In November, Delaware state Sen. Sarah McBride (D) became the first trans woman elected to a state Senate, and there’s no place she’d rather be.

“State legislatures are the ways we can make the most amount of change for the most amount of people,” McBride told The Hill in an interview Monday. State Houses and Senates, she added, “are uniquely positioned to meet the scope and the scale of the challenges that we face,” so “I decided running for state Senate was the place where I wanted to put my time and effort in creating change.”
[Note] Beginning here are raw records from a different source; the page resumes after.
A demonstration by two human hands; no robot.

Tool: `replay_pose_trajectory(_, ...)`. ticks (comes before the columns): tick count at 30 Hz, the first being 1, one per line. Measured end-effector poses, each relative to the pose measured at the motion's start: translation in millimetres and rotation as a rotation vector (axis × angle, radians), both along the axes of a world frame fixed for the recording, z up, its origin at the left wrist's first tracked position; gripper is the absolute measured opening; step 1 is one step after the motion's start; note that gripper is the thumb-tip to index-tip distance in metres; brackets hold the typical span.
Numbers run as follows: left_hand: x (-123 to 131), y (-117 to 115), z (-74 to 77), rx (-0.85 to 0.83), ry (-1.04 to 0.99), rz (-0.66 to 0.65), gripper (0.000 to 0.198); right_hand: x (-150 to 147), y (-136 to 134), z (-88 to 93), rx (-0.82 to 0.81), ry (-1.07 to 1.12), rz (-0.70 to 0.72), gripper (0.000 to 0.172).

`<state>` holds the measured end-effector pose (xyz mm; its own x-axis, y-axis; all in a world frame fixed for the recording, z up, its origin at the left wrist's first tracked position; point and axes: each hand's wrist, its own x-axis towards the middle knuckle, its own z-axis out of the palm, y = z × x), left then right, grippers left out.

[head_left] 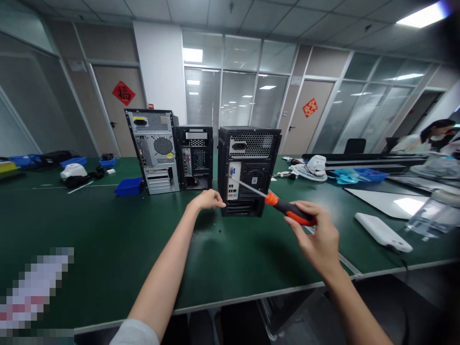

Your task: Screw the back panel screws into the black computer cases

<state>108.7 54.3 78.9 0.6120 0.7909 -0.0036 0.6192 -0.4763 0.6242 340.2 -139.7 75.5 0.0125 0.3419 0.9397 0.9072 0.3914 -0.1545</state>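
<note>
A black computer case (247, 206) stands on the green table with its back panel facing me. My right hand (316, 235) grips an orange and black screwdriver (287, 208). Its metal shaft points left, and the tip appears at the light port plate (233, 184), by the blue port; whether it touches is unclear. At the lower left edge of the case is my left hand (208, 199), fingers curled and fingertips against the case, some of them hidden. A tiny dark piece (220, 231), perhaps a screw, lies on the table in front.
Left of the case stand a silver computer tower (158, 153) and another black one (196, 158), beside a blue bin (128, 187). On the right lie a white device (383, 232), a clear jar (436, 213) and a white panel (388, 201). Another person (427, 139) sits far right.
</note>
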Motion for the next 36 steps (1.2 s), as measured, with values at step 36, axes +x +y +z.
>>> replay_pose_trajectory(36,-13.9,-44.8,-75.3,0.002,-0.362,-0.025,0.013,13.8,-7.7,-135.4,-0.505,0.408,0.044,0.03)
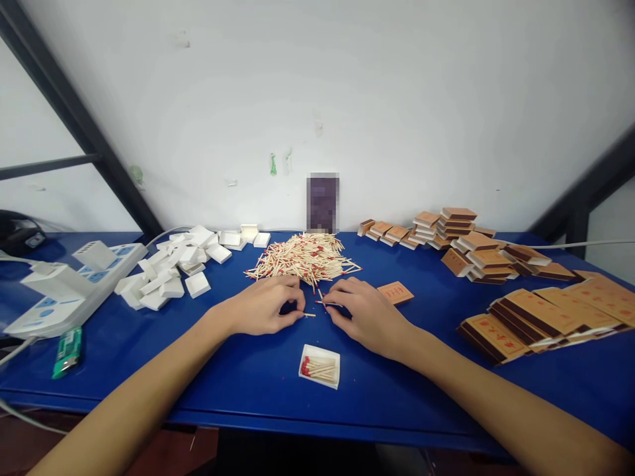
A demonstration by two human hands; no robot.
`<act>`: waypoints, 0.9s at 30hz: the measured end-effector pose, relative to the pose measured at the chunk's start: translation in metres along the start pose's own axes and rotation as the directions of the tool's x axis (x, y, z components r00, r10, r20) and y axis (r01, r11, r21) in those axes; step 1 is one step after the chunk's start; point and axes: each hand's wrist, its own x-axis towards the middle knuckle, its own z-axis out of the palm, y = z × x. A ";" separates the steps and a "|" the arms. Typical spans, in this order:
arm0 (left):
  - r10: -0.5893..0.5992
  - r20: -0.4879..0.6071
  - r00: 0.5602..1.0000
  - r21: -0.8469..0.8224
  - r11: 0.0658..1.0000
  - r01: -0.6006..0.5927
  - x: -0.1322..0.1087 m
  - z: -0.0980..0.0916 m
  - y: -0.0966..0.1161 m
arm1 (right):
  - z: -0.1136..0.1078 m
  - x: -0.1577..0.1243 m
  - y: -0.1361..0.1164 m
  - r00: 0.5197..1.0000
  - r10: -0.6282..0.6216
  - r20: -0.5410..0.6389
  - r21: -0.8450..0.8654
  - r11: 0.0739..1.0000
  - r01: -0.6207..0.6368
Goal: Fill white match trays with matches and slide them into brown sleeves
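My left hand is closed in a pinch, with a short pale matchstick sticking out from its fingertips to the right. Facing it, my right hand has its thumb and fingers closed on a red-tipped matchstick; another lies close by its fingertips. Just beyond both hands rises a big heap of red-headed matchsticks. Nearer me lies a white matchbox tray holding several matchsticks, red heads to the left. A brown matchbox sleeve is partly hidden behind my right hand.
White matchbox trays are piled at the left, beside a power strip with plugs and a green lighter. Brown matchboxes are stacked at the right, with more nearer. A dark blurred object stands against the wall.
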 end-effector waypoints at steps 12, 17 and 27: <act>-0.056 -0.087 0.995 0.049 0.997 0.061 0.005 0.013 -0.001 | -0.007 -0.003 -0.011 0.999 -0.037 0.018 0.220 0.975 0.032; -0.030 -0.085 0.996 0.041 0.999 0.034 0.006 0.014 0.000 | -0.004 -0.004 -0.009 0.995 -0.096 -0.001 0.261 0.961 0.092; 0.051 0.048 0.998 -0.079 0.996 -0.047 0.003 0.007 0.012 | -0.015 -0.007 0.001 0.998 -0.017 0.056 0.168 0.986 0.007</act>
McBride’s election, which makes her the highest-ranking elected trans woman in U.S. history, also has a national connection in the form of her long history with the incoming first family. She worked on the late Beau Biden’s 2010 campaign for Delaware attorney general and Biden personally expressed his pride after she came out in 2012 in American University’s student newspaper.
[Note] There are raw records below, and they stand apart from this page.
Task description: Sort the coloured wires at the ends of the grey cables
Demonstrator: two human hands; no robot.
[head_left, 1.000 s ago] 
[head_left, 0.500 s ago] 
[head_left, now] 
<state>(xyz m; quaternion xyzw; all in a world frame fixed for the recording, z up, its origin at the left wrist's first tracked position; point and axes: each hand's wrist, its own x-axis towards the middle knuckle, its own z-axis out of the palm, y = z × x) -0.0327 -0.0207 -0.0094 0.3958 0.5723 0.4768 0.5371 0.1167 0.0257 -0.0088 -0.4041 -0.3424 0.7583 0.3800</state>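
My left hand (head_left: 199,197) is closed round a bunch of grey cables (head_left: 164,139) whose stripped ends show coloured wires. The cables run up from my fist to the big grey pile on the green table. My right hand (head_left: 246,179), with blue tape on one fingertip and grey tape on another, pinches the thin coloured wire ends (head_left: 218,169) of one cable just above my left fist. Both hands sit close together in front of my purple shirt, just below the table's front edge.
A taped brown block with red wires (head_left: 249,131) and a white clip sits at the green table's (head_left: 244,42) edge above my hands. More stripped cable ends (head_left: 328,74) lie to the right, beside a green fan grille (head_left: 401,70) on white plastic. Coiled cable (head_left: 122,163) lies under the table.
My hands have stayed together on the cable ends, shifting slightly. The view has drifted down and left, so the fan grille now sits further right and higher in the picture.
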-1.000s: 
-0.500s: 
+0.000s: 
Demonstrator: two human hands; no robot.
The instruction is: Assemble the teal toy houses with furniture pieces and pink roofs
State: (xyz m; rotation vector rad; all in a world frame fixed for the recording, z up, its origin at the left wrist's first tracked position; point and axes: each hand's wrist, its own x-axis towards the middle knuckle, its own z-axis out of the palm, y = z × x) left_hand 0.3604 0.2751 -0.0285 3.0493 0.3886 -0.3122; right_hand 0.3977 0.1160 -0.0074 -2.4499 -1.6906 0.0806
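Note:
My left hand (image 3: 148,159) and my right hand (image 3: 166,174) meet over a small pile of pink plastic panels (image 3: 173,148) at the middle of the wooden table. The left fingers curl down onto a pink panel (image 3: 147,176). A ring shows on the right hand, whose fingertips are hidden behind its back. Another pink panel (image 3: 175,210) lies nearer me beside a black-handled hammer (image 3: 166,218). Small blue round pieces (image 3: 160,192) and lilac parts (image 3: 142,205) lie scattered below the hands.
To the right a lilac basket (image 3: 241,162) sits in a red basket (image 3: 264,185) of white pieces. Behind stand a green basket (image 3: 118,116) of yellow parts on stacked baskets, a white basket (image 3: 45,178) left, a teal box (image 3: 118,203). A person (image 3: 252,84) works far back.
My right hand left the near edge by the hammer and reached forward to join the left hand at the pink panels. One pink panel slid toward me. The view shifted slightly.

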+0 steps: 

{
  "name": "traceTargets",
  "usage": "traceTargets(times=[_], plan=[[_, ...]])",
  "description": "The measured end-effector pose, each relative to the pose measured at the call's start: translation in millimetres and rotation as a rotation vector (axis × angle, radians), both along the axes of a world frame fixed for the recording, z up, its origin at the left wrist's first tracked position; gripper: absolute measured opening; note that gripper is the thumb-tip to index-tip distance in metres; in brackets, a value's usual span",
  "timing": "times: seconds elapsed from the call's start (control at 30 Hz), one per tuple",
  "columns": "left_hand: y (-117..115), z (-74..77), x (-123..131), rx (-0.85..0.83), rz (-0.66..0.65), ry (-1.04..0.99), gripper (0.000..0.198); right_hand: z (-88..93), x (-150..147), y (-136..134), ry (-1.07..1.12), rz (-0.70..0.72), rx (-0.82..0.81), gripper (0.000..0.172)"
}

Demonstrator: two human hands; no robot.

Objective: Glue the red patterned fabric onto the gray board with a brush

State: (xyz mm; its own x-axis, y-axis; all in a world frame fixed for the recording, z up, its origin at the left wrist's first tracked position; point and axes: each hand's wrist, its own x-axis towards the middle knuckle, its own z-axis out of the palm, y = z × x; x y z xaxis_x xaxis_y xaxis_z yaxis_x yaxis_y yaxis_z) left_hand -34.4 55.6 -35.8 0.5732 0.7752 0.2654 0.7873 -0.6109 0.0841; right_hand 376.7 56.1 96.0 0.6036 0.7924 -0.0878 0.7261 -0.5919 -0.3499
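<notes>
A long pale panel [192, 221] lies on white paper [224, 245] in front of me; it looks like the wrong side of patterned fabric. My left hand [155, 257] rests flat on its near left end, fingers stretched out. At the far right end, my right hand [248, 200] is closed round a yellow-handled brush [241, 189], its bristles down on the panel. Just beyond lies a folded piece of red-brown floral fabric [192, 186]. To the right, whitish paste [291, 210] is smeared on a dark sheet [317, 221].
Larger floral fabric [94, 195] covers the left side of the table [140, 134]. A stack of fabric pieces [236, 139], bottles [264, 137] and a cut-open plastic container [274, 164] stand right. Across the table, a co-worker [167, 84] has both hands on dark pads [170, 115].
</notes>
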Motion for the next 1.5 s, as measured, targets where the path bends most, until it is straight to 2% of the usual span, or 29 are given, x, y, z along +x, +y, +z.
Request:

Later that year, she became the first openly trans woman to intern at the White House and in 2015, then-second lady Jill Biden hailed her in a speech at a Human Rights Campaign event.

“As someone who grew up in Delaware, the privilege of sharing the Delaware ballot with [Joe Biden] was particularly special for this proud Delawarean,” McBride told The Hill. While Joe Biden frequently emphasized his roots in his birthplace of Pennsylvania, McBride said the president-elect’s victory has been a source of pride in the First State.

“Delaware is a place that has been by Joe Biden’s side through incredible personal tragedy whether it was the loss of his first wife and daughter or the loss of Beau Biden who I was proud to call a friend, a boss and a mentor,” she said.

When McBride won, the first person who called her was a role model and friend, Virginia Del. Danica Roem (D), who became the first openly trans woman elected to a state legislature in 2017.

Like Roem, McBride ran on, and intends to prioritize, more than the historic nature of her win. McBride said one of the first things on her agenda will be expanding access to paid family and medical leave in the ongoing coronavirus pandemic.

The virus, she added, has served as further proof that “No one should have to give up their income in the face of illness.”

“Whether you’re struggling with COVID or cancer we have to make sure Delawareans have the care that they need,” she added.

In addition to making national news with her win, McBride went viral when she tweeted an image of a Twitter message she received last week. “I am confused, are you a boy or girl?” asked the sender, whose identity McBride obscured.

“I’m a senator,” she responded.

McBride told The Hill she’s received online communications that are “much worse” than the message in question, but in this case, “I thought it was a good education moment to reinforce that I’m not running on my gender identity.”

“With social media there inevitably are comments but … I remember the fact that this is a community that judged candidates based on their ideas and not their identities,” she said, citing her victory as proof. “If you’ve got something to offer you can have a seat at the table.”

“That’s the message the election sent,” she added. “It wasn’t sent by me it was sent by the voters of this district.”